▸ Assigned task: There is one span to output from the data below: the lines starting at the line with "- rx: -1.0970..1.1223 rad" and ending at the line with "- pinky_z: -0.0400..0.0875". Output it exactly, ends included, nothing more.

BEGIN

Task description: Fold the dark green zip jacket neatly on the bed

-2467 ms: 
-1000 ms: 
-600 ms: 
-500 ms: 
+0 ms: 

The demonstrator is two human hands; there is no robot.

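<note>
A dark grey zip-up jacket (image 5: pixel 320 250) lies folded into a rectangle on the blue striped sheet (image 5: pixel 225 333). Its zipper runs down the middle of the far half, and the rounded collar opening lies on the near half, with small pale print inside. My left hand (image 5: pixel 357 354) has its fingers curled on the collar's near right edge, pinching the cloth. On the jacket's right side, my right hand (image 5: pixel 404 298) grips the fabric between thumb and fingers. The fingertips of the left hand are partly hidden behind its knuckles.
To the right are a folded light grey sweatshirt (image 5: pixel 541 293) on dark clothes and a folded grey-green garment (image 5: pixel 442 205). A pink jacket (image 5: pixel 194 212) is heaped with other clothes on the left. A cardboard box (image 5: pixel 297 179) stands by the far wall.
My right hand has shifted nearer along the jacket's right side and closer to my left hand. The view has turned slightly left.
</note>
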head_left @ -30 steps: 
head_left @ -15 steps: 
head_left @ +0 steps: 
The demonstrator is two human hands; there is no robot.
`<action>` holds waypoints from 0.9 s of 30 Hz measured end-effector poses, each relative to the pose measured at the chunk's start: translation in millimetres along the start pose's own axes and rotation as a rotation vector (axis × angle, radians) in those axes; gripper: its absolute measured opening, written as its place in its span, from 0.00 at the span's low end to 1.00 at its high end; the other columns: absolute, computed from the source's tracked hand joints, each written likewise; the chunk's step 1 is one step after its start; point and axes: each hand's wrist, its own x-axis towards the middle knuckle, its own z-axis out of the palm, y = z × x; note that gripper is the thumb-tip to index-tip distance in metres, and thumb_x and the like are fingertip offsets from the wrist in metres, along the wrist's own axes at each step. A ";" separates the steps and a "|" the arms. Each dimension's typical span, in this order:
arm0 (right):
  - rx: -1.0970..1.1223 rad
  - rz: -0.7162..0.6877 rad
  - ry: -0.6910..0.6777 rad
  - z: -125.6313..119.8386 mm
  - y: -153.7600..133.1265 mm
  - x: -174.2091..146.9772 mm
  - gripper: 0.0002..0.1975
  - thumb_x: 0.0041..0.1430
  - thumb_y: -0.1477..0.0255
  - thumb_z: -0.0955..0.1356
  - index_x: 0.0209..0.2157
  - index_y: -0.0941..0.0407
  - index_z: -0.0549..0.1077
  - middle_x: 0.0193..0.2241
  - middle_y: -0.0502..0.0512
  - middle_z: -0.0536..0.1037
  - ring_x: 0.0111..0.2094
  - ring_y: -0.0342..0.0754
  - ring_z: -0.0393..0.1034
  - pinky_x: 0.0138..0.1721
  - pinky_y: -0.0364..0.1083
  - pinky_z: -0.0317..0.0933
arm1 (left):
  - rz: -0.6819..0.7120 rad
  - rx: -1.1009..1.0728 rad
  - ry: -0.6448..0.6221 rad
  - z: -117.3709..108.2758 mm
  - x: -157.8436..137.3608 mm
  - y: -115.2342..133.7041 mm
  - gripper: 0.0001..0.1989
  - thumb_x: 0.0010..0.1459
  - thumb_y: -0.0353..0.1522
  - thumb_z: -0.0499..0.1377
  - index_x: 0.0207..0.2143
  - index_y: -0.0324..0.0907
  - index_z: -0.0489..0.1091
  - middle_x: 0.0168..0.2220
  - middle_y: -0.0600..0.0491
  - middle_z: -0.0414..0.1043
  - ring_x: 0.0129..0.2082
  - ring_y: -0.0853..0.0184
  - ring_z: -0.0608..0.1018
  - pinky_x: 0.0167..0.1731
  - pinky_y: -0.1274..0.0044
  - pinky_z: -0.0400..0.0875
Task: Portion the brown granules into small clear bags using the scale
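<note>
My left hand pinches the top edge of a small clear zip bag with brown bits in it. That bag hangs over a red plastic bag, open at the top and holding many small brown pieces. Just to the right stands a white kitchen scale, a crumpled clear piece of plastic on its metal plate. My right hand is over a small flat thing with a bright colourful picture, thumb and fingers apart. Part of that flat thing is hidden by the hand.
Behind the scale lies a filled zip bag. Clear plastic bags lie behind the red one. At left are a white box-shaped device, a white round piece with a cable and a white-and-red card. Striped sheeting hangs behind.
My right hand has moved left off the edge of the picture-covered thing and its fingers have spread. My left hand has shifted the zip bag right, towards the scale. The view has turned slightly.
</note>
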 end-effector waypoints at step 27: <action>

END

▸ Completed exercise:
  - rx: -1.0970..1.1223 rad
  - rz: -0.7162..0.6877 rad
  - ry: -0.6910..0.6777 rad
  - z: -125.6313..119.8386 mm
  - y: -153.7600..133.1265 mm
  - x: -174.2091..146.9772 mm
  - gripper: 0.0002..0.1975
  - thumb_x: 0.0041..0.1430
  - thumb_y: -0.1477..0.0255
  - thumb_z: -0.0955..0.1356
  - index_x: 0.0209..0.2157
  - index_y: -0.0941..0.0407
  - index_z: -0.0549..0.1077
  - middle_x: 0.0193..0.2241
  - middle_y: -0.0502..0.0512
  - middle_z: -0.0536..0.1037
  - ring_x: 0.0111..0.2094
  - ring_y: -0.0342..0.0754
  - ring_z: -0.0393..0.1034
  - pinky_x: 0.0138..0.1721
  - pinky_y: -0.0364..0.1083
  - pinky_z: -0.0317..0.0933
arm1 (left):
  - rz: -0.6819..0.7120 rad
  - rx: -1.1009..1.0728 rad
  - ry: -0.6448..0.6221 rad
  - z: -117.3709..108.2758 mm
  - x: -157.8436..137.3608 mm
  - y: -115.2342..133.7041 mm
  - gripper: 0.0001..0.1989
  - thumb_x: 0.0010..0.1459
  - thumb_y: -0.0353..0.1522
  - thumb_z: -0.0499..0.1377
  - index_x: 0.0207..0.2143
  - index_y: -0.0324..0.0907
  - index_z: -0.0489..0.1091
  - middle_x: 0.0168..0.2220
  - middle_y: -0.0600..0.0491
  - middle_z: -0.0414..0.1043
  - ring_x: 0.0129..0.2082
  - ring_y: -0.0853..0.0184
  - ring_z: -0.0608..0.1018
  - pinky_x: 0.0167..0.1731
  - pinky_y: -0.1274..0.0044
  - pinky_z: -0.0400..0.0875

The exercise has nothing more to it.